What the task requires: Starting with the line that contains "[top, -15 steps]" and ending with the last line of the listing, print each line exactly. Pictures stay out.
· · ·
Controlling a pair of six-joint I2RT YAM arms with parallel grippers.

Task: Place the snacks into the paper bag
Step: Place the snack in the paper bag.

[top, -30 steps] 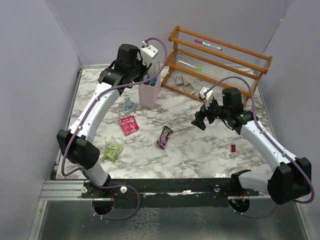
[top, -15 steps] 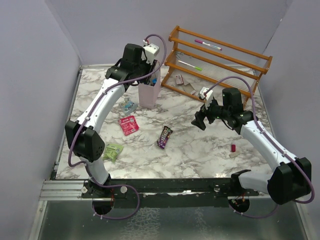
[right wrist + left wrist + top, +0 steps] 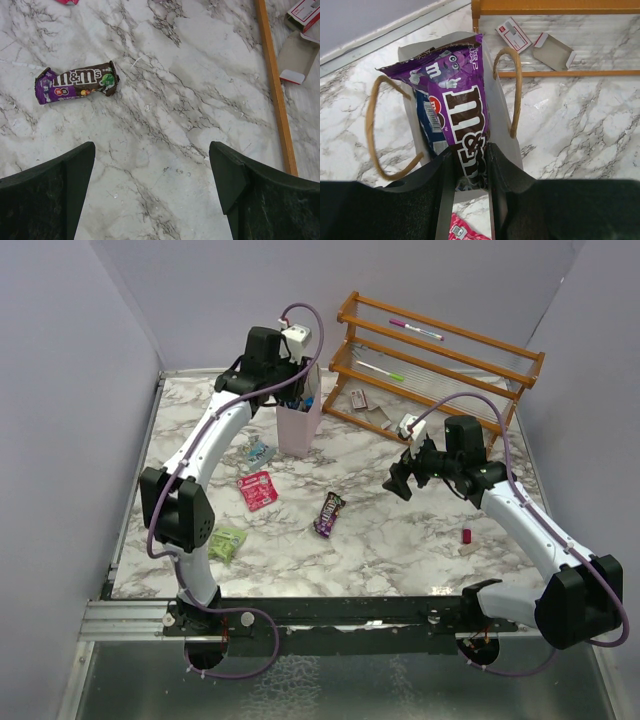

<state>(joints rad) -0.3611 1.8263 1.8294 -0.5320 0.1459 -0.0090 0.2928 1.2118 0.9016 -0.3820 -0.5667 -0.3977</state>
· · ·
Answer below:
[top, -15 steps] 
[right wrist + left wrist + top, +0 steps] 

<state>(joints rad) -0.3611 1.8263 1.8294 -0.5320 0.1459 -0.0090 0.2928 1.2118 0.9016 -0.3820 -0.5667 -0.3977</state>

This completes the required output.